▶ _PROBLEM REQUIREMENTS_
Would you count the lines below that contain the string "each" and reply with that number only?

DATA PROVIDED: Begin

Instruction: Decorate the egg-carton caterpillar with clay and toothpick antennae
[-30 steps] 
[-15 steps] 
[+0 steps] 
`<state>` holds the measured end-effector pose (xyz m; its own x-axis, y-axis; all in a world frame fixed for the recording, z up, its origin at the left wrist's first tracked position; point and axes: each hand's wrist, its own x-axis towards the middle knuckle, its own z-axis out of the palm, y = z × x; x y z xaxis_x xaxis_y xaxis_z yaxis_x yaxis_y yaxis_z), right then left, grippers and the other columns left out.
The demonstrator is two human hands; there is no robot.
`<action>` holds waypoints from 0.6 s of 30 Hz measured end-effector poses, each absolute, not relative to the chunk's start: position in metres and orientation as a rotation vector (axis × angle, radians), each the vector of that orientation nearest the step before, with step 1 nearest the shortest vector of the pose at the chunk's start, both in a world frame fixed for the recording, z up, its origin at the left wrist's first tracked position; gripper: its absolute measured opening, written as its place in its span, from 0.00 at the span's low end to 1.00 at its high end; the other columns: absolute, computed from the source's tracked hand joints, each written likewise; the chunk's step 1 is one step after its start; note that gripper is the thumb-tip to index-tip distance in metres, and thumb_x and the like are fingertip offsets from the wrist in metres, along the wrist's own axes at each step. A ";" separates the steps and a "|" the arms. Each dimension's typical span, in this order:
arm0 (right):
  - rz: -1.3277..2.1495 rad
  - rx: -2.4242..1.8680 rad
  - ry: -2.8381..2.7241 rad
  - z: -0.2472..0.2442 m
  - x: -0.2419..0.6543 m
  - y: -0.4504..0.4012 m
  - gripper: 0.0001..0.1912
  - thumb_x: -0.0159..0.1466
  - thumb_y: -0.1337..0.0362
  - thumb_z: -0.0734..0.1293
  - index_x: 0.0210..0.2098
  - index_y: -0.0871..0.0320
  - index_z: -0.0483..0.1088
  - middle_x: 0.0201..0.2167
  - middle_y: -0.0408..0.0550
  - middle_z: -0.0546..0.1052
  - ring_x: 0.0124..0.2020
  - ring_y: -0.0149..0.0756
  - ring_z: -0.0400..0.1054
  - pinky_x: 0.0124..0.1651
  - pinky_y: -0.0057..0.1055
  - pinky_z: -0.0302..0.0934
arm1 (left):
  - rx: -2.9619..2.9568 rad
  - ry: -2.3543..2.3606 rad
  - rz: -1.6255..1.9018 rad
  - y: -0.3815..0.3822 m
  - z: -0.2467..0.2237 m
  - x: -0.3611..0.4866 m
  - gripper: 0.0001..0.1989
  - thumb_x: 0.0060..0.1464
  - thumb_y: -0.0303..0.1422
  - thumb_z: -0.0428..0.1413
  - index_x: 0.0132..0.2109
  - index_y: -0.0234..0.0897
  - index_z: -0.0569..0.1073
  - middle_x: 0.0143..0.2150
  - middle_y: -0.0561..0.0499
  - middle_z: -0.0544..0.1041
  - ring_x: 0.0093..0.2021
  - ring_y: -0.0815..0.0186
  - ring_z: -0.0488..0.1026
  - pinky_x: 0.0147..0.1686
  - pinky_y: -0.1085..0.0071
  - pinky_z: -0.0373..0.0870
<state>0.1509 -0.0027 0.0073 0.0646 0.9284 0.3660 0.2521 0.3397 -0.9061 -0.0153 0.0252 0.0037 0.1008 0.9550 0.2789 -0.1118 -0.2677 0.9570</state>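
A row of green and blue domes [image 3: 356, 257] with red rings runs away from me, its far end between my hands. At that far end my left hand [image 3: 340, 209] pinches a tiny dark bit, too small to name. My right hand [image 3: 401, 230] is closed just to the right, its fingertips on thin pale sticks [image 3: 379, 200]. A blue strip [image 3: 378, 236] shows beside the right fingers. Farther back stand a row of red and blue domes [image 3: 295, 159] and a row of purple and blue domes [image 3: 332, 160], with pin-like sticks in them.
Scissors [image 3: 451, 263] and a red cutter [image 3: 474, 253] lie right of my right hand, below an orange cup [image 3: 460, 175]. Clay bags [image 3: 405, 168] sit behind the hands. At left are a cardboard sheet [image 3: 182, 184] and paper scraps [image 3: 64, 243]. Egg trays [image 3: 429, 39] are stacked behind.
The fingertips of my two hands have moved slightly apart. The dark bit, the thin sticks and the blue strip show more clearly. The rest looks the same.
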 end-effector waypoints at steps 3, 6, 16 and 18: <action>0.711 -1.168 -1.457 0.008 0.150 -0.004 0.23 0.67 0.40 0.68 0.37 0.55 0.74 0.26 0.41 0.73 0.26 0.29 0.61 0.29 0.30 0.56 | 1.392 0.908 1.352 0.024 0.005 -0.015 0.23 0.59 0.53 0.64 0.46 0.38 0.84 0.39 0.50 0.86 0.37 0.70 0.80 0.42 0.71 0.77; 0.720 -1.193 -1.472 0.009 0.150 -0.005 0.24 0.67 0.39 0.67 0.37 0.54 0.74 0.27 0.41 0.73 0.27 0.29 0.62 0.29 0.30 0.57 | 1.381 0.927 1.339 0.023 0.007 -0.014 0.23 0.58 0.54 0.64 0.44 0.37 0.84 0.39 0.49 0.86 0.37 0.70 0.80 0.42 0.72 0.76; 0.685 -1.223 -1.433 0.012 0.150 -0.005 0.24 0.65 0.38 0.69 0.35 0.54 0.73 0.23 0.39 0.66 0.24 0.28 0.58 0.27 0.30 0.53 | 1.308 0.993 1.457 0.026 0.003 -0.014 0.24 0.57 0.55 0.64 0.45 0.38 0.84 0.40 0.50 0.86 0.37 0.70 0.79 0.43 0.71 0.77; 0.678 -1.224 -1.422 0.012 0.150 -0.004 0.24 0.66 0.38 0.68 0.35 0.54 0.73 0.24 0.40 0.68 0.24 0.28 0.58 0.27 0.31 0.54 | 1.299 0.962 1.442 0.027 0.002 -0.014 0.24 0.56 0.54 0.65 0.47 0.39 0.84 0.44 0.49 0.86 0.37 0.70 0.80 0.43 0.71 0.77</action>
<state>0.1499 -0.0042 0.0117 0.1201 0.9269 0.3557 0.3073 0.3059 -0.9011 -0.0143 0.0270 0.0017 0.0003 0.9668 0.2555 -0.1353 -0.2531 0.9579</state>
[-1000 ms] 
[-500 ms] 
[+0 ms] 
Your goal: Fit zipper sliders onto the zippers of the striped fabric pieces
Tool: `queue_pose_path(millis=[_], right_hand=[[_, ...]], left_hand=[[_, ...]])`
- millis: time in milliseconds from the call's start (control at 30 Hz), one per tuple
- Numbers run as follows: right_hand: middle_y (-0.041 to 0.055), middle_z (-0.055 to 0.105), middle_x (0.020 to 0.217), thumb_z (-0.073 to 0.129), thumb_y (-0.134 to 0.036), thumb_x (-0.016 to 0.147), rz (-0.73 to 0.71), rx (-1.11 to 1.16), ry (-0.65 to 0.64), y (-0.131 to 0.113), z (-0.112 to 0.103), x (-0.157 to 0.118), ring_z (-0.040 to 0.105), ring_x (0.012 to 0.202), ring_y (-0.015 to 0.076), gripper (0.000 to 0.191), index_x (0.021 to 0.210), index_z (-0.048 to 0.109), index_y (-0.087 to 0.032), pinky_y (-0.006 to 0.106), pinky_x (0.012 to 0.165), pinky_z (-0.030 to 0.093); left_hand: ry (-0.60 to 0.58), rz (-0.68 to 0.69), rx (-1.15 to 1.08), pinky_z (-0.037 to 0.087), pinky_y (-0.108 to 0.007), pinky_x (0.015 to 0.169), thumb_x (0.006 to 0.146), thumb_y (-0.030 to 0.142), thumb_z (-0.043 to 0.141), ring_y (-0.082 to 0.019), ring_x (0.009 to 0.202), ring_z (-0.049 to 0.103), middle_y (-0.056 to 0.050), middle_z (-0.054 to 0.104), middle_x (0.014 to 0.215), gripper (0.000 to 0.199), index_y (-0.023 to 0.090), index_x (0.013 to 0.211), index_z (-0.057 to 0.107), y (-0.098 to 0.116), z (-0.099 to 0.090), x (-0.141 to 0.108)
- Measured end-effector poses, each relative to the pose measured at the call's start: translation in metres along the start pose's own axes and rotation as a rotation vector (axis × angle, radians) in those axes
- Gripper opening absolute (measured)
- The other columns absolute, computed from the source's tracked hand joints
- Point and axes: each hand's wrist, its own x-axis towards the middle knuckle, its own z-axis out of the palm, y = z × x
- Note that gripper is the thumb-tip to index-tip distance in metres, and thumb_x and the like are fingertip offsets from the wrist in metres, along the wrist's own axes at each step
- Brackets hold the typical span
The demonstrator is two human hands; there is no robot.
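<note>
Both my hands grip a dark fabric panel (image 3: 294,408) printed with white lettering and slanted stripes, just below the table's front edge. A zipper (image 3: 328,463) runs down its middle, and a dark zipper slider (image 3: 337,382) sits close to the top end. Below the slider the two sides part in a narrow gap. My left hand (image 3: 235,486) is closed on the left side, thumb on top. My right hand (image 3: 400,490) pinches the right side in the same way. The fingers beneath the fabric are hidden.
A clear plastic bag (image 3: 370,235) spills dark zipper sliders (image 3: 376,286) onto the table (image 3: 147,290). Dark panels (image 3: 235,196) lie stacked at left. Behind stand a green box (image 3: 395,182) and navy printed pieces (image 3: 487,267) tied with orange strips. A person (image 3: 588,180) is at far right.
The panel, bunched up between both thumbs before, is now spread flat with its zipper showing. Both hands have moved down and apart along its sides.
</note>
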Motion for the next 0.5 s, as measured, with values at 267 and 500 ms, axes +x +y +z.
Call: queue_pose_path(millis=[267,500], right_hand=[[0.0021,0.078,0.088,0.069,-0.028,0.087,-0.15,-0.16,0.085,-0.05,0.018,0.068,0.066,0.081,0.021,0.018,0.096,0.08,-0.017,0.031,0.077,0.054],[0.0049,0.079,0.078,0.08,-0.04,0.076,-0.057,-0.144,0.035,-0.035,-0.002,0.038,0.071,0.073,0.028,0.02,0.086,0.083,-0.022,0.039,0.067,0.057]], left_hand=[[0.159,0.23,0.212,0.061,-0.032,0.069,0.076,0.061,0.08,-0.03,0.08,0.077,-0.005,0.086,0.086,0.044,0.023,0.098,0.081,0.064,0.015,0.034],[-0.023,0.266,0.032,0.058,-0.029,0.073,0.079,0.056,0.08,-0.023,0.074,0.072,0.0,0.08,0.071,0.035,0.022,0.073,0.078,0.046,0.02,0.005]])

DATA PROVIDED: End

▶ _YOUR SOLUTION_
5